## Work instruction
Within the lines below, the span from the line with "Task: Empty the" to the line with "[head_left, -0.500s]", both ends included, is to be reproduced exactly, with pictures omitted.

=== Begin Enclosure ===

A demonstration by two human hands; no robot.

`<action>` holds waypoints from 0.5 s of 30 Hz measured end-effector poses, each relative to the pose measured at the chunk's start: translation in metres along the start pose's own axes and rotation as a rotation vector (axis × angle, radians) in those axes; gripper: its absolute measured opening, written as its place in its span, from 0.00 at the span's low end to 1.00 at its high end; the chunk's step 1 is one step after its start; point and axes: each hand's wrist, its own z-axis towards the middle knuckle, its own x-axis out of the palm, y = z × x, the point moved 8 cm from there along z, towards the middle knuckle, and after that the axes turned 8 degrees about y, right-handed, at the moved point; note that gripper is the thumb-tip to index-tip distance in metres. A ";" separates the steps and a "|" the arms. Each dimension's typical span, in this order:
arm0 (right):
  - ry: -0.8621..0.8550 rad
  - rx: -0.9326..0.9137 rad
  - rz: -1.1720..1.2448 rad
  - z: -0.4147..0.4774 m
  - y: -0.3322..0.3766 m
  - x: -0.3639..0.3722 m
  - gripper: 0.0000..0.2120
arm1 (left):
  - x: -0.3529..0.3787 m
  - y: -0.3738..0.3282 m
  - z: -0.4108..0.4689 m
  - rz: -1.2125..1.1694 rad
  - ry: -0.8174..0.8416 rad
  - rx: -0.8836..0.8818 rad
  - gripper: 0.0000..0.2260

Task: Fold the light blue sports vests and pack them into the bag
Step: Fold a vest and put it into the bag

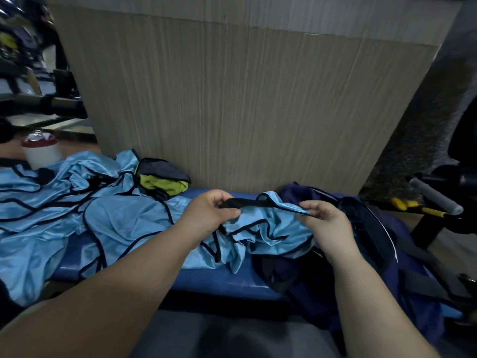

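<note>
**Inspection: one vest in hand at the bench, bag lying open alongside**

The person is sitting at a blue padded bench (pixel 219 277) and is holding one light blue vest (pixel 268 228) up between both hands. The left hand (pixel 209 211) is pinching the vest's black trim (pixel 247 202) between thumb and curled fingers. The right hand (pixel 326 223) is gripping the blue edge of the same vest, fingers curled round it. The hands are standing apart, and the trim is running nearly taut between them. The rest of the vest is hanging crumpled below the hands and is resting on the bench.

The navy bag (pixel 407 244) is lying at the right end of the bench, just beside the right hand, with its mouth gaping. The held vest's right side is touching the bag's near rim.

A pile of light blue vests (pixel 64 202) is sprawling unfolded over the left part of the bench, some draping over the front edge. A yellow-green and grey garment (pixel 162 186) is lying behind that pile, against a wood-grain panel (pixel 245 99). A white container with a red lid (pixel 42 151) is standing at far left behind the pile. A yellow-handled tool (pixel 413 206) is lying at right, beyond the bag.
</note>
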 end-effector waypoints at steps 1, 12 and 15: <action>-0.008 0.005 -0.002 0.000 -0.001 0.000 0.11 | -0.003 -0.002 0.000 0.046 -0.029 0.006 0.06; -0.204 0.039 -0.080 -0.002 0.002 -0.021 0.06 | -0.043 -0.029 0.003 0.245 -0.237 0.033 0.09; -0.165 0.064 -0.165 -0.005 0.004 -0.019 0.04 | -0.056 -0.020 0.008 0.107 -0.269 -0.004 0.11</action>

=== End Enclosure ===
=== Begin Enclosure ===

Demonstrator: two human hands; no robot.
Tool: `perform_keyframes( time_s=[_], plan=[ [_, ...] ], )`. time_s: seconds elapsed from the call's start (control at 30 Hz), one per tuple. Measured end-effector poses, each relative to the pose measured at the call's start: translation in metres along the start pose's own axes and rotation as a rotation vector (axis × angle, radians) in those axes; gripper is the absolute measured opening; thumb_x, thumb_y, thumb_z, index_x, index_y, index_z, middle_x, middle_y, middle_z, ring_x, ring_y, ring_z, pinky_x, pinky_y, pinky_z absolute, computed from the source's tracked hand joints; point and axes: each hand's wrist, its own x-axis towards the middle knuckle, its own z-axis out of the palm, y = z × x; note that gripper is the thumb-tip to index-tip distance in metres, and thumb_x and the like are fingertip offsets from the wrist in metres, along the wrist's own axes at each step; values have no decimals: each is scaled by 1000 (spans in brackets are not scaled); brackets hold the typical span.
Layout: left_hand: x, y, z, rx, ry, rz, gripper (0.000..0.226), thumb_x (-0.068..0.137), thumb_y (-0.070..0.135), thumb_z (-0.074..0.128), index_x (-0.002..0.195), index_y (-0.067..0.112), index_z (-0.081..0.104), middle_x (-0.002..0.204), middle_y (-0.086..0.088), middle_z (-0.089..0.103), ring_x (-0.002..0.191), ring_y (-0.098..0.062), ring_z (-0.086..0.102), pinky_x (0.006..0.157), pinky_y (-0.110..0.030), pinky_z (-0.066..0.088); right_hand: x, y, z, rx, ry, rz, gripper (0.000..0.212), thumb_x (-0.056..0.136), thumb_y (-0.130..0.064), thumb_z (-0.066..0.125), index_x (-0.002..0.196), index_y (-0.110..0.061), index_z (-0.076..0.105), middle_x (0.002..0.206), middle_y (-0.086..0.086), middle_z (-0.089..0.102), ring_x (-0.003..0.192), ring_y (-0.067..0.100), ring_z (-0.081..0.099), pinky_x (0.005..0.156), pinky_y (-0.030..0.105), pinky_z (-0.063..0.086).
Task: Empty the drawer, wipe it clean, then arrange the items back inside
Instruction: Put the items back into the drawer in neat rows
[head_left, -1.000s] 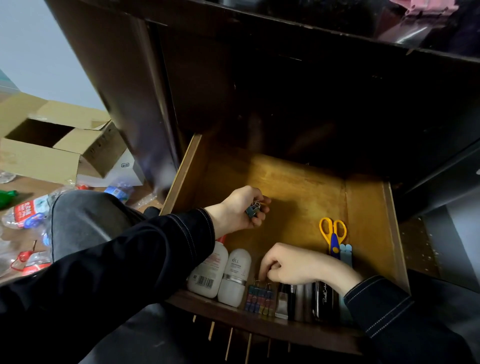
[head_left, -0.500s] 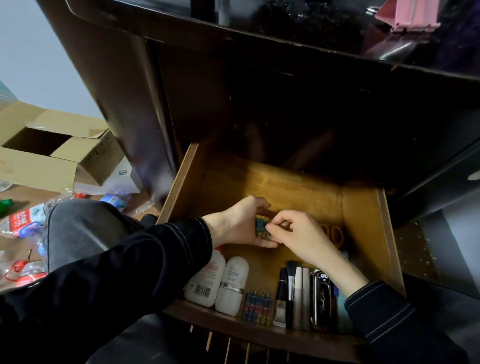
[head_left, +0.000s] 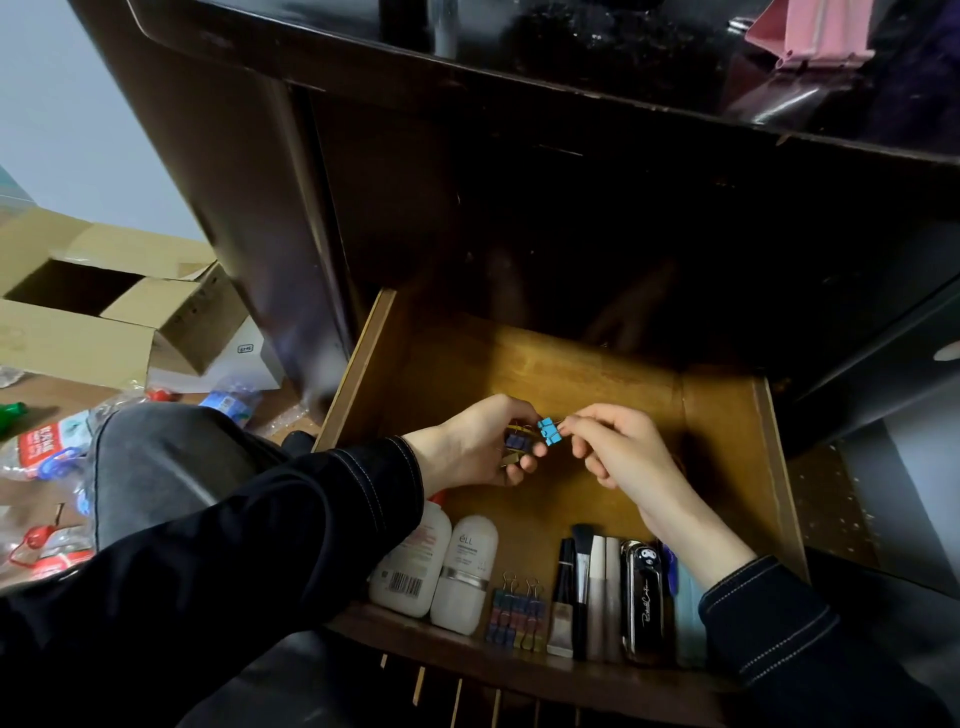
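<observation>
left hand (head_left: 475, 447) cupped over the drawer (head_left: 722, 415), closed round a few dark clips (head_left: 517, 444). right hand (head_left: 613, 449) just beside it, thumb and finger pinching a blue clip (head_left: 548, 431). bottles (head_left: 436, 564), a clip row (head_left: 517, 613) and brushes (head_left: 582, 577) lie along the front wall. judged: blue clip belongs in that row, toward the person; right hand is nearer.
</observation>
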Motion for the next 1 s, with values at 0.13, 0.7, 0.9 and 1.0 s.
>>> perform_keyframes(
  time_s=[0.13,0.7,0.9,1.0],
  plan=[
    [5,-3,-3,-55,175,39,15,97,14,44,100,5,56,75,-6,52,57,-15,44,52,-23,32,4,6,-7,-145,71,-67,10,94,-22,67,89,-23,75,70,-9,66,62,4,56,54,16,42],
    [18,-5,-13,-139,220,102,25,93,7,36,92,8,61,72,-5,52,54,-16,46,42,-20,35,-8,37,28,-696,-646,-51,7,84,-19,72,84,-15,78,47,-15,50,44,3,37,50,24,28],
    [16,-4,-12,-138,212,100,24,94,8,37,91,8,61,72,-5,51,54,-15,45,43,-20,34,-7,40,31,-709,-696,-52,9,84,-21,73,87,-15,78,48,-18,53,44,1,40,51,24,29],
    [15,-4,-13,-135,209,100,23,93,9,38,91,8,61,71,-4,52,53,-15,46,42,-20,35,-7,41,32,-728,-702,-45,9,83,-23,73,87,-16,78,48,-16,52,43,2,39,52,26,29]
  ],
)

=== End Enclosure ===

## Output of the exercise
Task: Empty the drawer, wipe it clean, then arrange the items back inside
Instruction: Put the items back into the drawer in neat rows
[head_left, -1.000s] 
[head_left, -0.500s] 

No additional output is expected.